> SUPPLIED DATA

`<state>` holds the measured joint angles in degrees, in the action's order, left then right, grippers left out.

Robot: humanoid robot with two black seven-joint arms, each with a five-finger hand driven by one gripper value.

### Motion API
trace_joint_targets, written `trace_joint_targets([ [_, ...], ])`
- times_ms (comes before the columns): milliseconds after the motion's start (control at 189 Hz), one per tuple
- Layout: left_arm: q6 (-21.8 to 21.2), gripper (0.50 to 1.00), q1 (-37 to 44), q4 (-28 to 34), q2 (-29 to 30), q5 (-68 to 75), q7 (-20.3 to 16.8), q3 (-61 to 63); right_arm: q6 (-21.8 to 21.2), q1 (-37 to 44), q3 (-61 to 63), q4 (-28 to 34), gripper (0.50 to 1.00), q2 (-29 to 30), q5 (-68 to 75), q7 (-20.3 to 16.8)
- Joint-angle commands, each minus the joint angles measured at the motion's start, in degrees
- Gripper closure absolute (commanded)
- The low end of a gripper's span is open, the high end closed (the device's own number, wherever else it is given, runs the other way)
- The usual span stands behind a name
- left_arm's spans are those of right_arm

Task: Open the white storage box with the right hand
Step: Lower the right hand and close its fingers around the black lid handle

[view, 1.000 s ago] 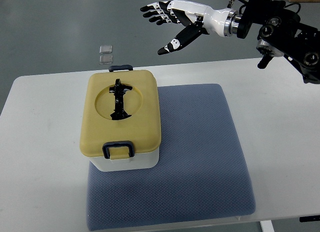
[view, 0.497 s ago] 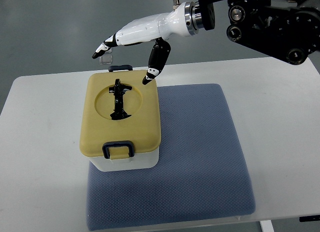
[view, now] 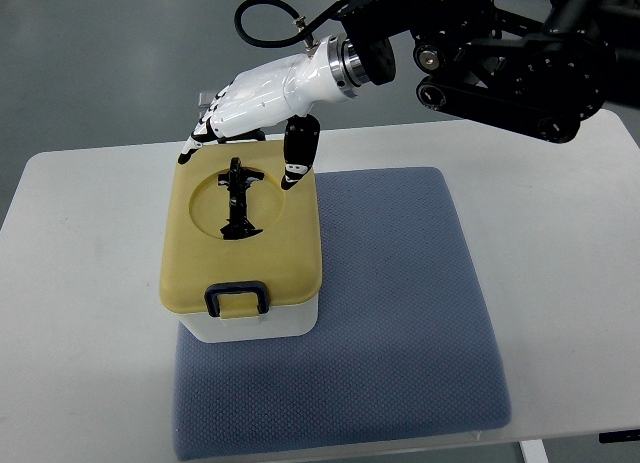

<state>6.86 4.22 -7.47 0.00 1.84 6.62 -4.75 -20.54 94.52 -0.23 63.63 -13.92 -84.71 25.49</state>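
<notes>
The white storage box (view: 243,245) is sitting closed on the blue mat's (view: 400,313) left part. The right hand (view: 258,111) is hovering over its far edge, fingers (view: 192,148) spread, gripping nothing; a careless push risks sliding the box off the mat.

The right hand (view: 250,108) crowds the storage box (view: 243,245) at its 12 o'clock edge — the far latch seems hidden beneath it. The near latch (view: 236,299) at 6 o'clock stands unobstructed; the blue mat (view: 400,313) toward 3 o'clock lies bare — open passage there.
</notes>
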Motion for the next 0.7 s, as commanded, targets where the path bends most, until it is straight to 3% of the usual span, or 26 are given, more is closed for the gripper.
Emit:
trace_joint_targets([
  [0, 0.0, 0.5, 0.0, 0.0, 0.0, 0.01, 0.06, 0.0, 0.06, -0.04, -0.56, 0.0, 0.566, 0.29, -0.28, 0.0],
  [143, 0.0, 0.5, 0.0, 0.0, 0.0, 0.01, -0.03, 0.0, 0.41, -0.21, -1.35, -0.09, 0.566, 2.67, -0.89, -0.09],
  [354, 0.0, 0.5, 0.0, 0.0, 0.0, 0.01, 0.06, 0.0, 6.39, -0.39, -6.1, -0.79, 0.568, 3.55, -3.79, -0.09],
  [693, 0.0, 0.5, 0.0, 0.0, 0.0, 0.01, -0.03, 0.0, 9.55, -1.18, -6.36, -2.19, 0.568, 4.78, -3.79, -0.09],
])
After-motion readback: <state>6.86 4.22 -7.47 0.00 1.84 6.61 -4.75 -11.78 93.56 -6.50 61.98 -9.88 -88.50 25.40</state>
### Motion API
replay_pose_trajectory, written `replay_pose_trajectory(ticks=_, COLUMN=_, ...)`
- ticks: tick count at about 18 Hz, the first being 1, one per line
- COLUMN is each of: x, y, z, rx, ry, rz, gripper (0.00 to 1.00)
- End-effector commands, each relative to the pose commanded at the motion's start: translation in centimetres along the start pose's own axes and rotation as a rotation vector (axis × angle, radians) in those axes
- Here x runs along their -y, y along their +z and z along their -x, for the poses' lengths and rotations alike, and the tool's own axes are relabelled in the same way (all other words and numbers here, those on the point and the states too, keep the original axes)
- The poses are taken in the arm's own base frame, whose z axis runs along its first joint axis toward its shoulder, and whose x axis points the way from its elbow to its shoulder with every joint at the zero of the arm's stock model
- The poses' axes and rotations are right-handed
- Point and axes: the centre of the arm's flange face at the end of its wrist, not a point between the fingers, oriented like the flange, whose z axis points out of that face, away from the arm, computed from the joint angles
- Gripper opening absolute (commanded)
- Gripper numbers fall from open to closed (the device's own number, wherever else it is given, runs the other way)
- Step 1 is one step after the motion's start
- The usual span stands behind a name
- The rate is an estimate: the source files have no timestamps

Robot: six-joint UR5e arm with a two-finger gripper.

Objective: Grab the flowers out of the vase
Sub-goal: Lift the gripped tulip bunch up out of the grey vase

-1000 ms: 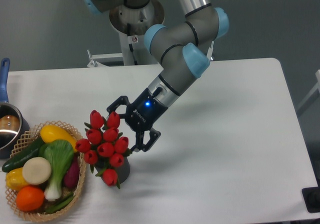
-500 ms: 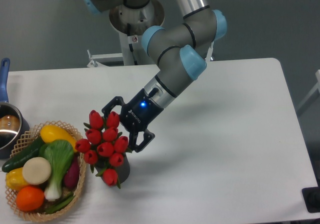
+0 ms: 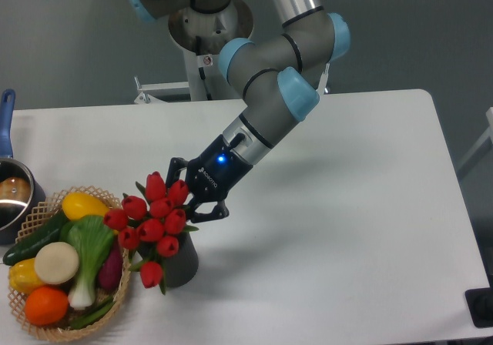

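The flowers (image 3: 151, 223), a bunch of red tulip buds with small green leaves, stand in the dark grey vase (image 3: 182, 263) at the front left of the white table and lean left toward the basket. My gripper (image 3: 190, 197) reaches in from the upper right and its fingers are closed on the right side of the bunch, just above the vase rim. The fingertips are partly hidden behind the buds. The vase stands on the table.
A wicker basket (image 3: 123, 287) of colourful vegetables sits just left of the vase, almost touching the leaning flowers. A blue-handled metal pot (image 3: 11, 195) is at the left edge. The arm's base stands at the back beyond the table.
My gripper moved down and left into the bunch and its fingers closed. The flowers shifted and tilted left toward the basket, showing more of the vase.
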Motion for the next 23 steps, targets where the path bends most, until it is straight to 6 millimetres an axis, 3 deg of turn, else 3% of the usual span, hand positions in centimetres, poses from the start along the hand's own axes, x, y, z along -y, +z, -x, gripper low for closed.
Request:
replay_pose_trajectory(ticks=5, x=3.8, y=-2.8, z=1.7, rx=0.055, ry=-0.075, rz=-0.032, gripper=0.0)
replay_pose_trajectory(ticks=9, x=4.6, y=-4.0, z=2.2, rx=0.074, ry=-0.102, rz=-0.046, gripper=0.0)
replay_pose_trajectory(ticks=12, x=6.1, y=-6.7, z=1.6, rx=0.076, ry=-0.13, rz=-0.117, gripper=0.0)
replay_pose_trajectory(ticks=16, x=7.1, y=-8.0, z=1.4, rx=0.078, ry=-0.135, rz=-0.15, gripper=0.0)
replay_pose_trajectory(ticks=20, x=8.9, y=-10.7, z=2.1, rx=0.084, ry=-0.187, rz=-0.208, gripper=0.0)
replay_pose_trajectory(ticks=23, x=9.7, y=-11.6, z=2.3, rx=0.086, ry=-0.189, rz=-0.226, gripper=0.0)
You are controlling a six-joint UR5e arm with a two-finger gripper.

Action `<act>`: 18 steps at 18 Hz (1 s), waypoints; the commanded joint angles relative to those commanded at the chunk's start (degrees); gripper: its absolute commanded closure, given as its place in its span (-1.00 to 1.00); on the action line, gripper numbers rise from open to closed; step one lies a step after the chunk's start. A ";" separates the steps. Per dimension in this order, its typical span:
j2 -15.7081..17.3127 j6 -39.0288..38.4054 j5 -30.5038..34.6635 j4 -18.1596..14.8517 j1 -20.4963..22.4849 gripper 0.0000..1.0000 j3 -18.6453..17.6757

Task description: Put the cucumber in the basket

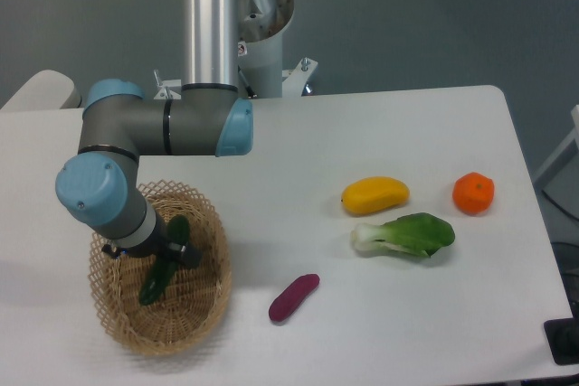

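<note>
At lower left of the frame, the claw [161, 250] sits low inside the basket [204, 314], largely hidden under the arm's wrist; I cannot tell whether it is clamped on the cucumber [160, 276] or parted. The cucumber lies tilted within the basket, its lower end toward the floor of the weave. I judge the main risk to be a lift with the cucumber not fully freed, dragging it back out, or the wrist catching the lattice rim and tipping the light basket on the counter [380, 124].
</note>
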 joint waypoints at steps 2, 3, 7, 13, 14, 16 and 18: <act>0.26 4.21 0.00 -0.17 1.23 -1.00 1.68; 0.61 6.58 0.00 -0.17 2.37 -1.00 1.94; 2.45 18.70 -0.52 -0.17 6.32 -1.00 2.30; 5.09 33.21 -1.58 -0.09 14.06 -1.00 3.52; 5.27 35.41 -2.37 -0.26 15.63 -1.00 4.22; 5.71 40.24 -3.51 -0.70 18.28 -1.00 5.11; 7.20 44.90 -3.43 -0.96 20.56 -1.00 4.76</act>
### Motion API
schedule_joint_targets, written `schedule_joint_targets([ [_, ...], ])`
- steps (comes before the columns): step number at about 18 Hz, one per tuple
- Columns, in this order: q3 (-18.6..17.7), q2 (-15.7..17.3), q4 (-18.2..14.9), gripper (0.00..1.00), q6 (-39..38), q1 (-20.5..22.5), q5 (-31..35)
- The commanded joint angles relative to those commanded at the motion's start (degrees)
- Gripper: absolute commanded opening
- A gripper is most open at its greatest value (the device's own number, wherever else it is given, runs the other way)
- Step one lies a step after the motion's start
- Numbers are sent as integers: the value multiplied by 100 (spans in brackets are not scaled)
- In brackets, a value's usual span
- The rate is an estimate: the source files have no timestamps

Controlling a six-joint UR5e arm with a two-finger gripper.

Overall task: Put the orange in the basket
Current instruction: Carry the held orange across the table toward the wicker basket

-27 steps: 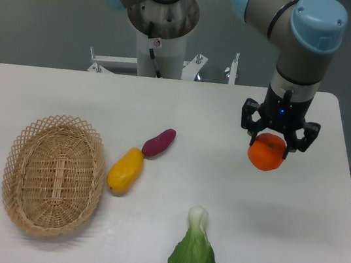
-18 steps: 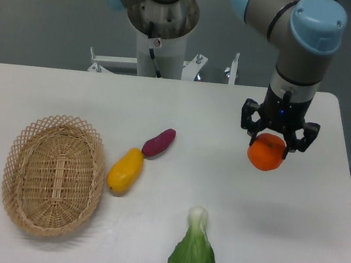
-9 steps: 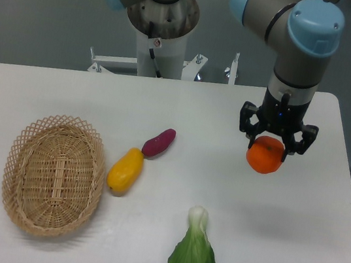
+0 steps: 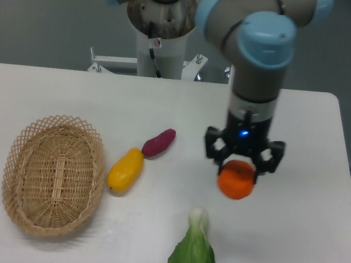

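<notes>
Item: end effector [image 4: 240,166], two-finger type, on a single arm. Clenched on the orange [image 4: 236,180], fingers at either side of the fruit's upper half. The fruit appears to hang clear of the tabletop [image 4: 292,235], though a single view leaves the gap uncertain.

Item: orange. Round, bright, smooth. Sits directly beneath the end effector, in its grip.

Item: basket [image 4: 54,175]. Oval wicker, light tan, open lattice rim. Lies well apart from the end effector, to the picture's left and slightly nearer the camera. Long axis runs roughly from the far side of the tabletop toward the camera. Nothing visible inside.

Item: yellow mango-like fruit [image 4: 125,169]. Between end effector and basket, just beside the basket's rim.

Item: purple sweet potato [image 4: 158,142]. Touching or nearly touching the yellow fruit's far end, left of the end effector.

Item: bok choy [image 4: 193,255]. Below the end effector in the picture, nearer the camera.

Judgement: carry stage. The coming move must travel leftward, passing over the yellow fruit, before release above the basket.
</notes>
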Motion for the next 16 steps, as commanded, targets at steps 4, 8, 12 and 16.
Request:
schedule_joint_targets([
  [4, 0, -263, 96, 63, -975, -756, 114],
  [8, -17, -439, 158, 63, -1574, -1511, 369],
  [12, -70, -843, 158, 63, -1891, -2488, 378],
  [16, -79, -1160, 184, 63, -1874, -2691, 378],
])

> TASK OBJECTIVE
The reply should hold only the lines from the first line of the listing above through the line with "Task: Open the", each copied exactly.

> REPLY
`<state>` holds the measured joint angles in degrees, in the action's order, left then right, grippers left out.

Robot: humanoid robot with two black seven-joint arms, each with a five-finger hand driven by one gripper value.

### Motion API
trace_joint_targets, written `trace_joint_targets([ [_, ...], ])`
- times_ms (comes before the columns): milliseconds after the motion's start (control at 189 Hz), one per tuple
- Layout: left_arm: q6 (-21.8 to 21.2), gripper (0.50 to 1.00), q1 (-37 to 44), q4 (-28 to 34), q2 (-29 to 30), q5 (-68 to 75), q7 (-20.3 to 16.8), q3 (-61 to 63); right_arm: q6 (-21.8 to 21.2), q1 (-37 to 44), q3 (-61 to 63), q4 (-28 to 34), gripper (0.50 to 1.00), q2 (-29 to 30), q5 (-68 to 75), q7 (-20.3 to 16.8)
- Joint-angle commands, each minus the joint angles measured at the motion's start, in degrees
- Gripper closure absolute (commanded)
- The low end of a gripper's span is open, the high end closed (the device's own number, wherever else it is given, runs the other way)
- The usual span stands behind a name
- left_arm's spans are those of right_arm

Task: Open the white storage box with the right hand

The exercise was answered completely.